── DATA ──
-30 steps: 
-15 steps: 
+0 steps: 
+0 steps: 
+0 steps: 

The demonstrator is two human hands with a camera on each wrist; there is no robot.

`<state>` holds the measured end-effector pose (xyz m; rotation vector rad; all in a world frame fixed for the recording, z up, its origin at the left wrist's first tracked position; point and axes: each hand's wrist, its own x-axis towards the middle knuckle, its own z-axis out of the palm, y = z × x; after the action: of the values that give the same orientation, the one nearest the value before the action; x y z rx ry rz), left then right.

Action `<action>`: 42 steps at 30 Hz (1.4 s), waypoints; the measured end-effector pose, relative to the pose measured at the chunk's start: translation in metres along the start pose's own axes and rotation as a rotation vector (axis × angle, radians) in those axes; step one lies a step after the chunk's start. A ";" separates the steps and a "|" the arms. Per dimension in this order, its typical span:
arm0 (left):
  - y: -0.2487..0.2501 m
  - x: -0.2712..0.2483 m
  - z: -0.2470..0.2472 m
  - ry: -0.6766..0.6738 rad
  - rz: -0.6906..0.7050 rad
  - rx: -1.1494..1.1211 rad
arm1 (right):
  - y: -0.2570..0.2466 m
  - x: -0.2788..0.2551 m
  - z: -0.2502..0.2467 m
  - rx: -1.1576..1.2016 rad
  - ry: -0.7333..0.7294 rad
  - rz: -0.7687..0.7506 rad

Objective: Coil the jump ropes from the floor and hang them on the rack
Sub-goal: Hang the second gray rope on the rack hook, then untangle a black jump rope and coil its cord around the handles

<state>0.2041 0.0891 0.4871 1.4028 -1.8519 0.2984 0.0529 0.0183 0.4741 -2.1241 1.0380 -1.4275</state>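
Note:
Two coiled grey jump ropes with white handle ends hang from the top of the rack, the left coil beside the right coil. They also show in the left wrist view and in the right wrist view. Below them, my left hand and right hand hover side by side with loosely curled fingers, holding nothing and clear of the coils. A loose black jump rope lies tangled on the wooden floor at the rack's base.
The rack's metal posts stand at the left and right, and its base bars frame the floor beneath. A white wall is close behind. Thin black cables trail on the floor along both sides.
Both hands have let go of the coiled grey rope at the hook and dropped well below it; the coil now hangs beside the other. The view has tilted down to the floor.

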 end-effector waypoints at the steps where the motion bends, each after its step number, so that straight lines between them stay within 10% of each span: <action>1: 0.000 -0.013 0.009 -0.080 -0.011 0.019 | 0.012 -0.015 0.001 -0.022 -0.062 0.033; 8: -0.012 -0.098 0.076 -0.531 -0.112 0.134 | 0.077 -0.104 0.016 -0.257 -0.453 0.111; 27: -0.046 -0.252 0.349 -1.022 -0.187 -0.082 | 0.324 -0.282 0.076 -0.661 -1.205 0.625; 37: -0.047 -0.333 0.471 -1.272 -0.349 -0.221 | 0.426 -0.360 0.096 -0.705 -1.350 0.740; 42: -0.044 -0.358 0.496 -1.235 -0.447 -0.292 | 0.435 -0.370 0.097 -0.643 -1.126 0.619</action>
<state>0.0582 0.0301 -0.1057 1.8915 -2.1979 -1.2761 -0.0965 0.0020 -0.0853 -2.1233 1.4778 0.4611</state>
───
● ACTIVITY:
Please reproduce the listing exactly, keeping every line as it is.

● TASK OUTPUT:
-30 steps: 
-15 steps: 
+0 steps: 
+0 steps: 
+0 steps: 

The demonstrator is two human hands with a camera on each wrist; there is no robot.

`<state>` holds the measured end-effector pose (xyz m; rotation vector rad; all in a world frame fixed for the recording, z up, its origin at the left wrist's first tracked position; point and axes: each hand's wrist, its own x-axis towards the middle knuckle, its own z-axis out of the palm, y = z × x; after the action: of the values that give the same orientation, the one nearest the value before the action; x y z rx ry rz), left then right.

Action `<action>`: 42 steps at 30 Hz (1.4 s), waypoints; the measured end-effector pose, relative to the pose measured at the chunk's start: translation in metres along the start pose's own axes and rotation as a rotation vector (axis × angle, radians) in those axes; step one lies a step after the chunk's start. A ";" separates the steps and a "|" the arms. Per dimension in this order, its typical span:
arm0 (left):
  - y: -0.2487..0.2501 m
  - x: -0.2712..0.2483 m
  - z: -0.2470..0.2472 m
  - ry: -0.6766..0.6738 rad
  - rz: -0.6906..0.7050 rad
  - rx: -1.1494..1.1211 rad
arm1 (right):
  - y: -0.2570..0.2466 m
  - x: -0.2788..0.2551 m
  - z: -0.2502..0.2467 m
  - rx: -1.1576..1.2016 rad
  - ry: -0.7333..0.7294 rad
  - rz: -0.7687..0.7506 rad

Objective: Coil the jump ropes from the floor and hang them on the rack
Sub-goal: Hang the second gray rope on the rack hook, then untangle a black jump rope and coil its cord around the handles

<state>0.2041 0.0891 0.4871 1.4028 -1.8519 0.2984 0.0529 0.0183 0.4741 -2.1241 1.0380 -1.4275</state>
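Note:
Two coiled grey jump ropes with white handle ends hang from the top of the rack, the left coil beside the right coil. They also show in the left wrist view and in the right wrist view. Below them, my left hand and right hand hover side by side with loosely curled fingers, holding nothing and clear of the coils. A loose black jump rope lies tangled on the wooden floor at the rack's base.
The rack's metal posts stand at the left and right, and its base bars frame the floor beneath. A white wall is close behind. Thin black cables trail on the floor along both sides.
Both hands have let go of the coiled grey rope at the hook and dropped well below it; the coil now hangs beside the other. The view has tilted down to the floor.
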
 end-effector waypoints at the steps where the motion bends, each after its step number, so that straight lines between them stay within 10% of each span: <action>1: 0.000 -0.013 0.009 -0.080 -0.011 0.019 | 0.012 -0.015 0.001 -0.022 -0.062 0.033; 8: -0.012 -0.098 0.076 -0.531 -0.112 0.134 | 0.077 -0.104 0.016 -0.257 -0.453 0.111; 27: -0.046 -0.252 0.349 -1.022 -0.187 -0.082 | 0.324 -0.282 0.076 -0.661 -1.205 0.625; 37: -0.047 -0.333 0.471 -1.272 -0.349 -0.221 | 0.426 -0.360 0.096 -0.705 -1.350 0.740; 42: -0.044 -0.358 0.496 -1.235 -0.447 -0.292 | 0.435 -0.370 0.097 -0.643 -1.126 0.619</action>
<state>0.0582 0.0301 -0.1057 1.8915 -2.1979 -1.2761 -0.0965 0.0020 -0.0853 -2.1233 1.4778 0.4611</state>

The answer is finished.